Work required. Run through the data and copy out every line that mentions the word "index".

Data extracts.

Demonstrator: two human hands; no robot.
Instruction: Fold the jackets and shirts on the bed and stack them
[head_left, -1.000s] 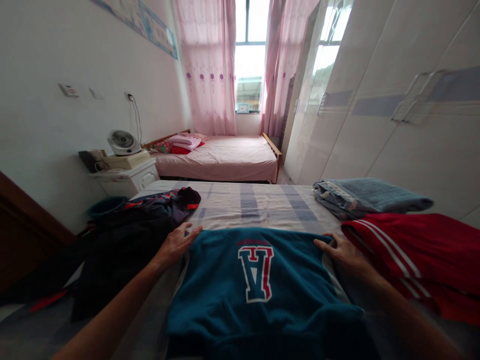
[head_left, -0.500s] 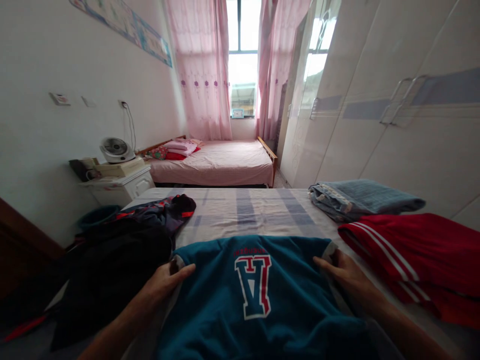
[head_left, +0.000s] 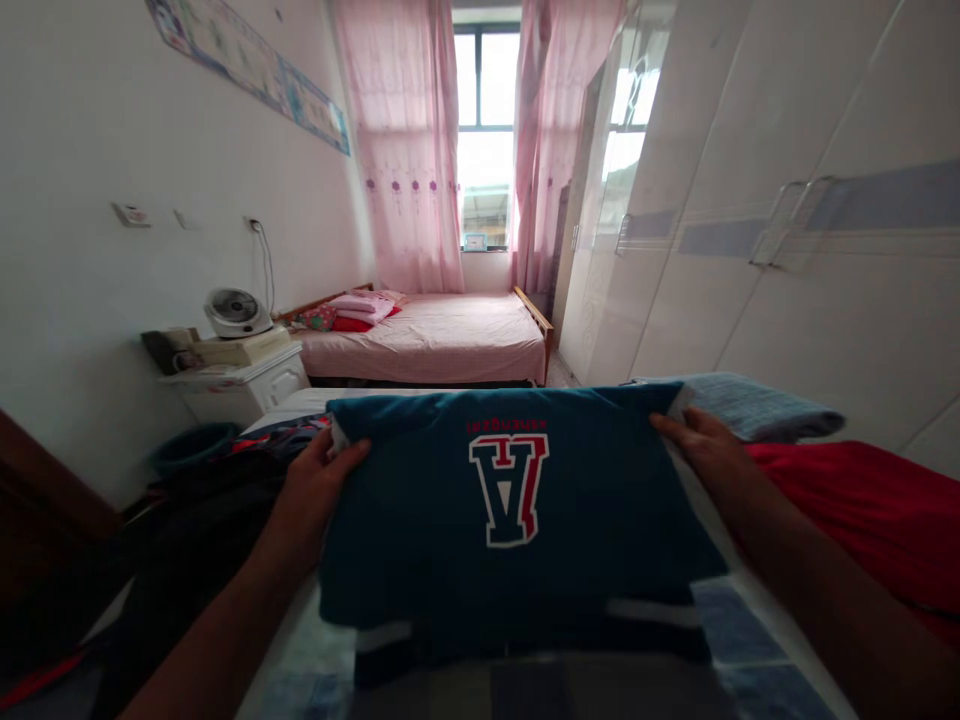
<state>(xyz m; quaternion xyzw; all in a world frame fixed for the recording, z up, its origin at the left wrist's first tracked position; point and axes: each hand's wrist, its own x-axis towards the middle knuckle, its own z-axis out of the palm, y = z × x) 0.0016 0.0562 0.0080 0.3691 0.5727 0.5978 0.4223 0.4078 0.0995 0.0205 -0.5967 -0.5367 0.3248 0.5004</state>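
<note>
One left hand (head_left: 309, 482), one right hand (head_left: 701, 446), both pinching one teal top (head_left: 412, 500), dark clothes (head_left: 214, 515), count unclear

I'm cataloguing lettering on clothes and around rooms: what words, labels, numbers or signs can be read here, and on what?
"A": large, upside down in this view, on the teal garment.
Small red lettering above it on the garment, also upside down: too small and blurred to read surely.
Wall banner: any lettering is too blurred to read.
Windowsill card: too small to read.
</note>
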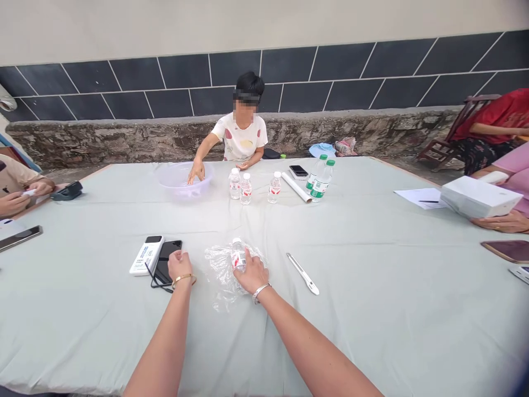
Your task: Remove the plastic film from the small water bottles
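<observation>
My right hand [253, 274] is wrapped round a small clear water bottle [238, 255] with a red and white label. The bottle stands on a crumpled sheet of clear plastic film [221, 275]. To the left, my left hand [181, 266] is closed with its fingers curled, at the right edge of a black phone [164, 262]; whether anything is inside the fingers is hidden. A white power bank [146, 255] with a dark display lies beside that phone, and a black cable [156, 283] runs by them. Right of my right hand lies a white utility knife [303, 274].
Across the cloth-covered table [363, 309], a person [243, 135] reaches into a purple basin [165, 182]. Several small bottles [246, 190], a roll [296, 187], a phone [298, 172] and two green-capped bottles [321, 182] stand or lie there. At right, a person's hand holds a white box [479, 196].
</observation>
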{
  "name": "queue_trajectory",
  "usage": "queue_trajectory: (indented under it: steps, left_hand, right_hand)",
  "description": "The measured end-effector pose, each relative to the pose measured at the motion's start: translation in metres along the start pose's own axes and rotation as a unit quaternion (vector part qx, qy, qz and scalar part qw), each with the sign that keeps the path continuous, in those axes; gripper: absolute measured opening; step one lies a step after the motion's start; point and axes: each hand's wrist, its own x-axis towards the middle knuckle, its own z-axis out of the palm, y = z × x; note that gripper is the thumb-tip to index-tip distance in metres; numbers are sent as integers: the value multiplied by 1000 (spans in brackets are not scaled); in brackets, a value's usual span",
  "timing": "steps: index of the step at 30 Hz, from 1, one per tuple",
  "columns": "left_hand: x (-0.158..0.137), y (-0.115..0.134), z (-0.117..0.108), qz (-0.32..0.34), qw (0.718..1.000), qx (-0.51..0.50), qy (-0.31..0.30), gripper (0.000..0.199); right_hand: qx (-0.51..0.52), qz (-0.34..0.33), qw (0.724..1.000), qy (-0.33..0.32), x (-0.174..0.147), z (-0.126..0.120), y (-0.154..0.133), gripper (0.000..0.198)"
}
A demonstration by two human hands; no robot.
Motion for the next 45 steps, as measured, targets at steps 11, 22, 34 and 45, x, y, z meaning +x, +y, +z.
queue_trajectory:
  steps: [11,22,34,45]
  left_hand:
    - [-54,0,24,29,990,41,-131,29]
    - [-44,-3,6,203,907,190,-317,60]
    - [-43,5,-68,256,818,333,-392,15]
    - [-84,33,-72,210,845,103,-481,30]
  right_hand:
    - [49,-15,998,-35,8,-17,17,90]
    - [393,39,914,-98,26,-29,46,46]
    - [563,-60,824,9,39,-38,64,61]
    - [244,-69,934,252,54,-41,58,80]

Task response.
  "description": "The measured end-effector pose, each relative to the pose measured at the motion's start: translation in metres along the start pose's own axes and rotation as a unit quaternion (vector part qx, qy, qz and scalar part qw), each with the sign that keeps the path continuous, in those axes; gripper: absolute measured opening; step one lies a step after the motion's start; point and axes: each hand's wrist, its own x-axis towards the middle knuckle, its own z-axis out of the palm, y = z × x; note that gripper is the thumb-tip to index-tip distance in metres; numbers are sent as integers: the value multiplied by 1000 (spans in brackets are not scaled); in brackets, a value's usual span",
  "timing": "steps: index of the step at 30 Hz, from 1, one per tuple",

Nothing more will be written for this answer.